Cinco años y medio después de la desaparición de Delphine Jubillar, el caso experimenta una aceleración brutal. El jueves 16 de julio, Cédric Jubillar condujo él mismo a los gendarmes hasta una parcela agrícola en barbecho en la comuna de Mailhoc, en el Tarn, a una docena de kilómetros de Albi. En el lugar, se encontraron restos óseos — restos que «podrían ser huesos humanos», precisó el fiscal general del tribunal de apelación de Toulouse, Nicolas Jacquet.
Este descubrimiento ocurre solo diez días después de que el acusado reconociera, en una confesión espontánea ante la justicia, haber cometido lo que él mismo calificó de «acto abominable». Según uno de sus abogados, Pierre Debuisson, Cédric Jubillar ofreció durante una hora y media declaraciones que describían, según sus palabras, «la verdad de forma absoluta». Hasta entonces, el hombre siempre había negado cualquier implicación en la desaparición de su esposa, una enfermera de 33 años desaparecida la noche del 15 al 16 de diciembre de 2020 en Cagnac-les-Mines.
Un terreno nunca antes explorado
El lugar señalado por el principal sospechoso no es insignificante para los habitantes de la zona. Se trata de un pequeño terreno baldío, bordeado por una caseta abandonada y un camino de tierra que bordea un bosque, al lado de la carretera departamental que conecta Albi con Cordes-sur-Ciel. En el lugar, la estupefacción domina: cientos de gendarmes fueron movilizados para un día entero de excavaciones, antes de que la búsqueda se interrumpiera al caer la tarde del jueves. El sitio permaneció bajo vigilancia toda la noche para impedir el acceso a los curiosos, y las excavaciones continuaron el viernes.
Lo que llama la atención de los investigadores y de los residentes es que esta zona, hasta la fecha, nunca había sido explorada durante los cinco años de búsquedas anteriores. Sin embargo, elementos inquietantes ya habían evocado un sector cercano: una expareja de Cédric Jubillar, interrogada por los investigadores en julio de 2025 y luego durante el juicio, había relatado que este le había confesado, durante una visita, haber estrangulado a su esposa y luego enterrado su cuerpo «a 15 kilómetros» de Cagnac-les-Mines, en una explotación agrícola cercana a una obra en la que había trabajado.
Un caso que da un giro
El caso, que ya había mantenido a Francia en vilo durante meses por la falta de un cuerpo, de pruebas materiales directas o de una confesión, entra así en una nueva fase. El juicio que se abrió en septiembre pasado ante el Tribunal de lo Penal del Tarn, en Albi, por «homicidio agravado de cónyuge», se había resumido durante mucho tiempo a una batalla de indicios y testimonios contradictorios. Las confesiones, y luego la localización precisa de los restos, cierran potencialmente uno de los misterios judiciales más comentados de los últimos años — sin por ello extinguir la emoción suscitada en una región donde el caso se había transformado, con el tiempo, en un verdadero fenómeno social.
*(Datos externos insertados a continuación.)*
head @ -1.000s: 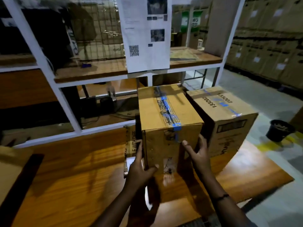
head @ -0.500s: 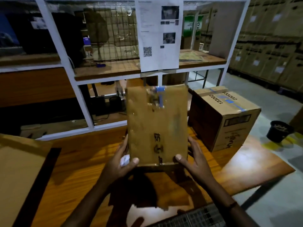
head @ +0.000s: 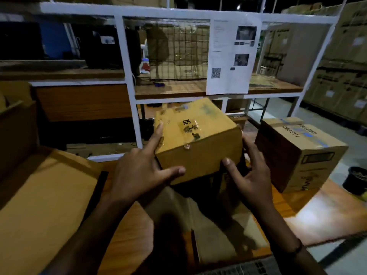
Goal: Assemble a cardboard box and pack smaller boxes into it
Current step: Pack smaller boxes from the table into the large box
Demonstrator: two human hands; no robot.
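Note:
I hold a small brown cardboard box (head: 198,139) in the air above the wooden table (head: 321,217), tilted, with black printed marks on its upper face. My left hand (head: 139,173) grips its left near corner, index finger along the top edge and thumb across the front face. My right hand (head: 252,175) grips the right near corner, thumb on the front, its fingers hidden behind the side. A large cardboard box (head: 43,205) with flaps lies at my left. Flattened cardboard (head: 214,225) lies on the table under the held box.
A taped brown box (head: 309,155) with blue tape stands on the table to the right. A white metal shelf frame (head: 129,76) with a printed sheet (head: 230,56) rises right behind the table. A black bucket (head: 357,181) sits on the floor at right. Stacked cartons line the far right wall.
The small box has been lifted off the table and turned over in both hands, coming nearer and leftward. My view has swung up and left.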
Ahora, los análisis científicos deben confirmar la naturaleza humana de los restos óseos encontrados y, en su caso, permitir su identificación formal.
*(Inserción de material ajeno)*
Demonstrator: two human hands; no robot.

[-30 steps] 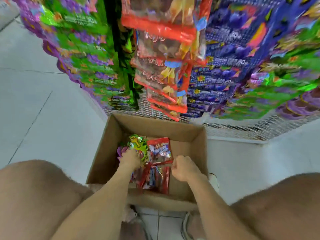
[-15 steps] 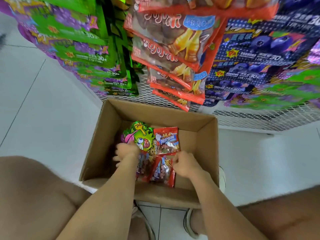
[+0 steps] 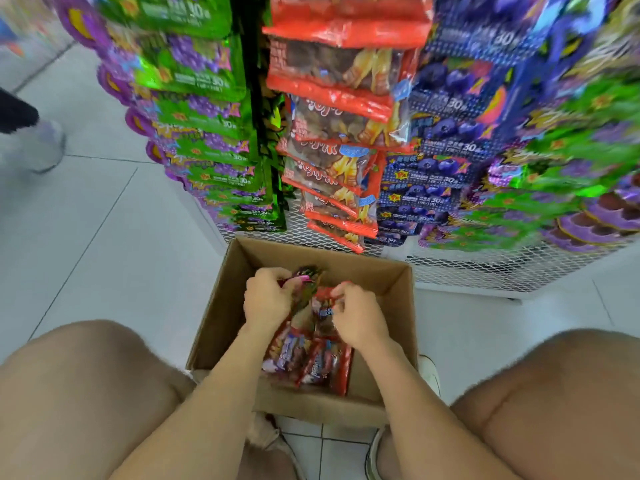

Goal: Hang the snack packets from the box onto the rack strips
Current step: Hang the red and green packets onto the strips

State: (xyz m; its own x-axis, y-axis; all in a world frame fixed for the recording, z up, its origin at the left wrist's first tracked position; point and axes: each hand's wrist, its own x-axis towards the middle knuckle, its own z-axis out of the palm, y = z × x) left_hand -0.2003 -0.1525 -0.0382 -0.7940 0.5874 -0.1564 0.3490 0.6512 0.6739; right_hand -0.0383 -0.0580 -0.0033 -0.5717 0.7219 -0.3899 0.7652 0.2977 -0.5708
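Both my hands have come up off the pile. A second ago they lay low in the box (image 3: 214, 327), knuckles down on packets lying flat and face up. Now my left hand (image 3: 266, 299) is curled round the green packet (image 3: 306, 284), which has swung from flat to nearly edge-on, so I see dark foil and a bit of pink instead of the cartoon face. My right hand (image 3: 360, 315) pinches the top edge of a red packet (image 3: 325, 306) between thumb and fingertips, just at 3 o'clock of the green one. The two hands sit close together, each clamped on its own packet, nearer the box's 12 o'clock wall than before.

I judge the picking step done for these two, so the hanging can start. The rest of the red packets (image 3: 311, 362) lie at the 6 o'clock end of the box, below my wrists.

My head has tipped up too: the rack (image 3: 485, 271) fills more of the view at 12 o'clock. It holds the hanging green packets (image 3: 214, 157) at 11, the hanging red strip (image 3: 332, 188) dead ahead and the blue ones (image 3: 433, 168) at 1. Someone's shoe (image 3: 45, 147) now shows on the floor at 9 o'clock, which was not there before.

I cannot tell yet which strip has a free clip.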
La opinión de la redacción
Más allá del desenlace judicial, este caso ilustra una mecánica que se ha vuelto familiar: la de un suceso transformado, por la viralidad de las redes sociales, en una serie nacional seguida con una intensidad rara vez vista para una investigación criminal sin cuerpo ni pruebas materiales. Las tardías confesiones, que llegan varios meses después de la apertura del juicio, también recuerdan la fragilidad de los casos construidos únicamente sobre un conjunto de indicios circunstanciales. Convendrá, en las próximas semanas, actuar con rigor y moderación: la identificación científica de los restos debe prevalecer sobre el entusiasmo mediático.